Memory models

Randall Maas 7/19/2010 11:36:58 AM

I was recently curious about the issues of memory models. I saw a video lecture wherein the instructor mentioned research on the Java memory model, eventually incorporated into Java 5, as the most complete on the issues involved. It fixes a number of issues in earlier Java versions, a model that is not too different from C, C++, C#, and so on. As he pointed out, everyone seems to be getting along fine before the analysis, did we really miss that much? (Yes) What were we missing? Did we know about these, but choose to discretely ignore them, and not put them altogether?

J Manson, W Pugh, S Adve, "The Java memory model" in Proceedings of the Symposium on Principles of Programming Languages 2005.

The short version is that many of the mechanisms we've been sprinkling into C-like language address memory-model concerns, but not correct them. The problems are there even if no ever used preemptive threads (whether in the CPU or OS), multiprogramming concepts, or even just used a "single core" CPU. Interrupts, context switches, traps, signals, asynchronous IO callbacks, locks, exceptions, setjmp()/longjmp() all have problems with memory model semantics.

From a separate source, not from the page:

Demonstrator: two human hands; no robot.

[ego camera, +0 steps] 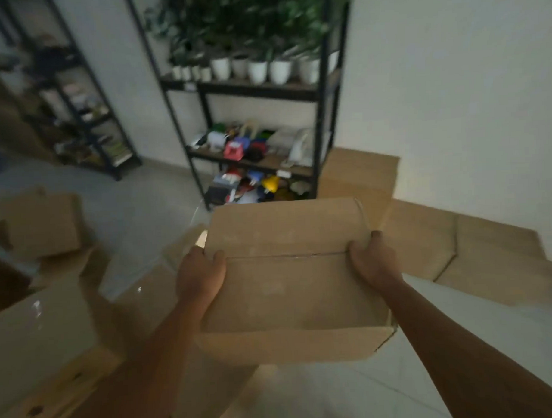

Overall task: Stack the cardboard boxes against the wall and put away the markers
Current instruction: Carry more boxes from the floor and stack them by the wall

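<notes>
A closed brown cardboard box [289,280] with clear tape along its top seam is held up in front of me. My left hand [200,274] grips its left side, thumb on top. My right hand [372,261] grips its right side the same way. Beyond it, several cardboard boxes [426,235] sit on the floor along the white wall [452,93] on the right. No markers can be made out in this blurred view.
A black shelf unit [255,90] with white plant pots and colourful items stands straight ahead. A second black rack [77,115] stands at the back left. More cardboard boxes [40,223] lie on the floor to my left and below my left arm.
</notes>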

The rest of this note is structured as follows:

  1. The issues involved with memory models
  2. What issues are not (traditionally) covered by memory models
  3. The actors involved
  4. What this means for code
  5. How this relates to performance
  6. The language's definition of memory and storage operations
  7. The memory hierarchy

The Basics and Issues

First, what are the basic issues with a memory model?

No really, what are the basic issues with a memory model? The consistency problems arise when any of the actors put performance over correctness. Almost all do, sometimes without recognizing this. The memory model is a communication of what is needed to be done to correctly carry out what the software specifies, to do so consistently, especially in subtle cases. The models typically divide themselves along the following lines:

What issues are not (traditionally) covered by memory models? The following variable / memory issues are not discussed in memory model specifications. (I think that is a pity, not the least of which is because they are a standard bug source).

Who is involved? What are the actors? These are roughly the rules software and hardware.

What does this mean for source code?

What does this mean for source code? What are the issues?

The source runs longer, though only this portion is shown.